• Instructions to follow: A bare number is the only acceptable answer: how many lines of these entries include "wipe"?

[Data excerpts]
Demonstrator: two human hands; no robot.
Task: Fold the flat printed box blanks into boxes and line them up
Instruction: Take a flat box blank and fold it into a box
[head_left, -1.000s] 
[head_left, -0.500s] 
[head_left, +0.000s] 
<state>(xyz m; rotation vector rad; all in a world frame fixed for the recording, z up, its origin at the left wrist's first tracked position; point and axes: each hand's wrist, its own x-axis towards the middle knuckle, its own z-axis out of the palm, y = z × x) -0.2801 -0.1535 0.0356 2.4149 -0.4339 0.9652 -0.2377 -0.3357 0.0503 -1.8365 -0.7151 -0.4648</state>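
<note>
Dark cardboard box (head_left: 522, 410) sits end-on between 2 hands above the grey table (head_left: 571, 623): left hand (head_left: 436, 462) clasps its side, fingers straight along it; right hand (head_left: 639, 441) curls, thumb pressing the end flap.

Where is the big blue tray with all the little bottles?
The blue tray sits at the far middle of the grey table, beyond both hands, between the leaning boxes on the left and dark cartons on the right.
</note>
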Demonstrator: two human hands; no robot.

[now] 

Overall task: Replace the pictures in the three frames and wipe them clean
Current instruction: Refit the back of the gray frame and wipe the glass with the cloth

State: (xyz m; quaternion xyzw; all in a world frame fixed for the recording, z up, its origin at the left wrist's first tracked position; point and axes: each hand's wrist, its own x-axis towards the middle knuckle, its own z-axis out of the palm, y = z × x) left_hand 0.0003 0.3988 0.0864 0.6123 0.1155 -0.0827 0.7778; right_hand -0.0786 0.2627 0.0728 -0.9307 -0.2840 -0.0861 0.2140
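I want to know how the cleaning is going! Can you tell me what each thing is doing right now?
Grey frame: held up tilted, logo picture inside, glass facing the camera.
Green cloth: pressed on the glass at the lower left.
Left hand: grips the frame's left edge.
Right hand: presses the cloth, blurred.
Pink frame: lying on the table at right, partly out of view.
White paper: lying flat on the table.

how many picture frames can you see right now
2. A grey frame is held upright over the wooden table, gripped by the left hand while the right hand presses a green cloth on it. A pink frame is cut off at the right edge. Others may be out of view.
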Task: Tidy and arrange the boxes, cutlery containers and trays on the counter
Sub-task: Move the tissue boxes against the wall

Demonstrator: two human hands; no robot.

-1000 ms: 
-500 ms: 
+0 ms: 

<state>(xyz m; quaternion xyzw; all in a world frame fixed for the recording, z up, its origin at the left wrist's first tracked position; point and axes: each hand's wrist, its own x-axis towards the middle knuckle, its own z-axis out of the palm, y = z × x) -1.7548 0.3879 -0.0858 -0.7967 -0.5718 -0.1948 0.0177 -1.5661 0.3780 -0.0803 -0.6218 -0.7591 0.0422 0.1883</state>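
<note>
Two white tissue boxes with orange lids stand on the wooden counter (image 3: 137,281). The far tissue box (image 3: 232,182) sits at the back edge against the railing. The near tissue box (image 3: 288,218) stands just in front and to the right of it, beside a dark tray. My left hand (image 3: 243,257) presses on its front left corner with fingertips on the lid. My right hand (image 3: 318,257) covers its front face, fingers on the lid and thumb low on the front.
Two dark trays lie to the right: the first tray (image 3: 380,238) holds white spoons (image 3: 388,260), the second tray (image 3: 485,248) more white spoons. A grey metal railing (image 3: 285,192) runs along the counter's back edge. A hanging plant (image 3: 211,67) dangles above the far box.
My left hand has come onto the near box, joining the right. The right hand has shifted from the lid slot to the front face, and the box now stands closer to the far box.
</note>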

• Response for this exercise: 2